Loading fieldtrip data #7

Open Em-Fl opened 6 years ago

Em-Fl commented 6 years ago

Hi! I was wondering in which format should data be loaded. I have 23 subjects with a 2x2 factor design. As I'm a fieldtrip user I end up using cell arrays but I get that this is not the required input. Also, I should provide a file with the electrode location information as eeglab does, can you let me know how is this format so I can generate it from fieldtrips layouts?

Thank you for this code!

Mensen commented 6 years ago

Hi!

So if you have your data in a 2x2 cell array already then that can be used as input directly. You may need to reshape the matrix inside each cell array though so that its _participants x channels x timepoints matrix.

I'm not sure what kind of structure fieldtrip uses but I imagine its quite similar. In either case, if you have the channel locations file then you can convert this to eeglab format using e_loc = readlocs('file_name'); and it should figure out the file format on its own and properly convert it.

Let me know if you run into any issues... I'm sure we can sort them out.

Em-Fl commented 6 years ago

Hi Mensen, thank you for your response.

I've managed to shape my data to fit the script requirements.
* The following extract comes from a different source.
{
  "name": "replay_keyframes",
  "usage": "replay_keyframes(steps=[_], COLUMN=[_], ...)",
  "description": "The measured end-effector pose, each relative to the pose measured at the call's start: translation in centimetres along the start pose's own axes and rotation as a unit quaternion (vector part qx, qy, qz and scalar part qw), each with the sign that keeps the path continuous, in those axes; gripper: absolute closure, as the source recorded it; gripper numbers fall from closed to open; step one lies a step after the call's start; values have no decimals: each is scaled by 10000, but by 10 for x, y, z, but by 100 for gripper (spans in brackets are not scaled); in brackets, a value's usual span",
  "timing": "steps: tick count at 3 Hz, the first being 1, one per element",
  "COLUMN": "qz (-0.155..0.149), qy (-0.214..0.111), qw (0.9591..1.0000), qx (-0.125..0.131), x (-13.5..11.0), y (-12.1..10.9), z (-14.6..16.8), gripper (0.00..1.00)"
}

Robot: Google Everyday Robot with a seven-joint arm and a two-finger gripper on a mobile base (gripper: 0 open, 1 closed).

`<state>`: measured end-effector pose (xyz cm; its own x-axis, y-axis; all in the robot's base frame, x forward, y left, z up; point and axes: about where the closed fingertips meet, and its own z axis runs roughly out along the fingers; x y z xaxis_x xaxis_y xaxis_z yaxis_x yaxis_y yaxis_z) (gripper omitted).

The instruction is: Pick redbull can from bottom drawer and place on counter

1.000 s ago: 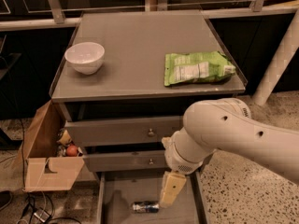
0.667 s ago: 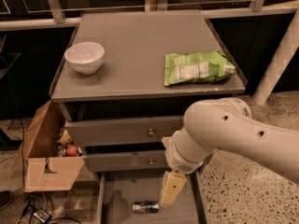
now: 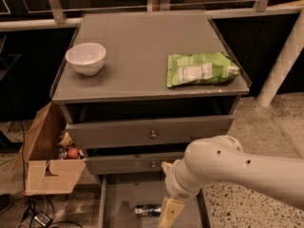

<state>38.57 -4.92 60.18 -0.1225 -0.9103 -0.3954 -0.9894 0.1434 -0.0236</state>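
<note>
The redbull can (image 3: 147, 210) lies on its side on the floor of the open bottom drawer (image 3: 118, 198), near the bottom edge of the view. My gripper (image 3: 169, 213) reaches down into that drawer just right of the can, almost touching its end. One beige finger (image 3: 170, 212) shows; the rest is cut off by the frame edge. The white arm (image 3: 228, 167) comes in from the right. The counter (image 3: 137, 51) is the grey cabinet top above.
A white bowl (image 3: 86, 58) sits on the counter's left side and a green snack bag (image 3: 199, 69) on its right. Two upper knobbed drawers (image 3: 152, 133) stand slightly pulled out. An open cardboard box (image 3: 47, 160) with small items stands left of the cabinet.
The arm sits lower in the view, with the gripper deeper in the bottom drawer beside the can. The can has not moved.
</note>
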Motion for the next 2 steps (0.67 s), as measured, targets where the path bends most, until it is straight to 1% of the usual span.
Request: replay_keyframes(steps=[1,2], qz=[14,-9], qy=[-86,-77], qw=[9998,9998], qx=[-200,-180], x=[20,21], y=[3,1], z=[59,60], gripper=[0,0])
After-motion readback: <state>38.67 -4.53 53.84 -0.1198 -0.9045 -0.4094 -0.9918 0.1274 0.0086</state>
I'm still having problems with the channel location file. Creating a channel location file from eeglab I get a struct with the following fields labels theta radius X Y Z sph_theta sph_phi sph_radius sph_theta_besa sph_phi_besa

No e_loc field present..So I end up getting the following error in line 195 of ept_TFCE.m

Reference to non-existent field 'e_loc'.

Error in ept_TFCE (line 195) e_loc = e_loc.e_loc;

I am not a eeglab user so probably I'm missing something but the standard .loc files that come with eeglab (eeglab/sample_locs) are also lacking this e_loc field...maybe I'm just not getting something very basic but I would appreciate if you could clarify this for me.

Em-Fl commented 6 years ago

So, apparently I managed to get de elec location structure working and I'm able to run the ept_TFCE without problem. I'm still trying to figure out how to interpret the results but I guess I'll end up getting around it.
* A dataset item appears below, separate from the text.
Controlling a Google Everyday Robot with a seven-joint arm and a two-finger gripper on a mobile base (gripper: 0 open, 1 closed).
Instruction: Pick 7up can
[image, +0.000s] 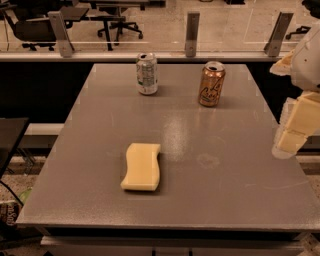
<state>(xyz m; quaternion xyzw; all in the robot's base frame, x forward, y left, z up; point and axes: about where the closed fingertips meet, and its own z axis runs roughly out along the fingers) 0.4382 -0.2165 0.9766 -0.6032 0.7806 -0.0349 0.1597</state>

As I mentioned I have a 2x2 design so I'm interested in doing 2x2 repeated measures ANOVA. Can you explain how should the input data structure be in order to run ept_rmANOVA ?

Thank you!

Mensen commented 6 years ago

Let me know if you have any questions regarding the interpretation.

It seems you figured out the electrode locations but in case... All those fields you mentioned are fields of the electrode locations structure you need. So that whole variable (whatever its called, but I usually name this e_loc), is the input.

To run the ANOVA you want to use the ept_TFCE_ANOVA script... if you put 'r' into the type field then it will run the ept_rmANOVA later within the script. The input to ept_TFCE_ANOVA should be the 2x2 cell array with your data.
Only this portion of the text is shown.